The rabbi who dropped dead was Rav Krushka (Anton Lesser), an important figure in the London Orthodox Jewish community. His daughter Ronit (Rachel Weisz), a New York-based photographer, left years ago. When she returns home, she walks into the unchanged world of her childhood, looked at by relatives and former friends with curiosity and concern. She is rebelliously secular, with long free hair, cigarettes, short leather skirts. The obituary for her father states that "sadly" he had no children. It stings. She's been gone so long she had no idea that Dovid (Alessandro Nivola), taken in by her father as a protégé at 13, and Esti, her childhood friend (Rachel McAdams) have gotten married. There's an awkward moment in the kitchen when she makes the connection. The shock on Weisz's face is eloquent, although we don't know the backstory yet.
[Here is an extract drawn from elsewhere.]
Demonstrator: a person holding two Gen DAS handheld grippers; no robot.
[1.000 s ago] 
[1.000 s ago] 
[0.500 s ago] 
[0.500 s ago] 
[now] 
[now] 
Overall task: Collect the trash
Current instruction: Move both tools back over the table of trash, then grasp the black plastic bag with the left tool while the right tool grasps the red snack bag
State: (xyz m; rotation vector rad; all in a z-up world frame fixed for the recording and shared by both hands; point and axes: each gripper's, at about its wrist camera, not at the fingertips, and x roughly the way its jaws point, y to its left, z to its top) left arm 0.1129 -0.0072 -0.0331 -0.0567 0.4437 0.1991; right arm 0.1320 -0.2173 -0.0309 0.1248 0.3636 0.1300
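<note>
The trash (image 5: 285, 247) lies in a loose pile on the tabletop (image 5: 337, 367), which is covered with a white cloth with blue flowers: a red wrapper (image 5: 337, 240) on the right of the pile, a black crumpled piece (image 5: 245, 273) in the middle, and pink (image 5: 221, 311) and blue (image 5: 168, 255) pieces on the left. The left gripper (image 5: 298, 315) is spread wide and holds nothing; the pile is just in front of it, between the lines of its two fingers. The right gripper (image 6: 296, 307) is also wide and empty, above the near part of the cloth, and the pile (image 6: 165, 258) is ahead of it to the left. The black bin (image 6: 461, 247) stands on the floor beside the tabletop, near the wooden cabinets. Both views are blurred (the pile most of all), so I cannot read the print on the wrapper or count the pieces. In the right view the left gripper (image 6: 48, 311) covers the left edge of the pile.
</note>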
The eloquence of the performances is key to the material succeeding, since Lelio does not introduce the characters, and their connections, in a straightforward way. It takes some time before you figure out who Dovid is to Ronit, although from their behavior you can tell they once were close. She forgets herself and almost hugs him in a friendly greeting, and then laughs when he recoils from her touch. Dovid and Esti invite Ronit to stay with them during her time in London. This is playing with fire, since it soon becomes clear that Esti and Ronit had an adolescent romance, well-known to the community at the time. Lelio's approach helps us feel we are thrust into the middle of a very tight-knit community, with a long shared history. Exposition is always awkward, so Lelio doesn't bother with it at all. "Exposition" wouldn't be spoken out loud in this crowd since everyone knows everything about everyone else. Dovid and Etsi don't yet have children. She is a teacher in a girls school and enjoys her work. He is set to step into Rav Krushka's sizable shoes. Ronit's arrival throws everything into confusion.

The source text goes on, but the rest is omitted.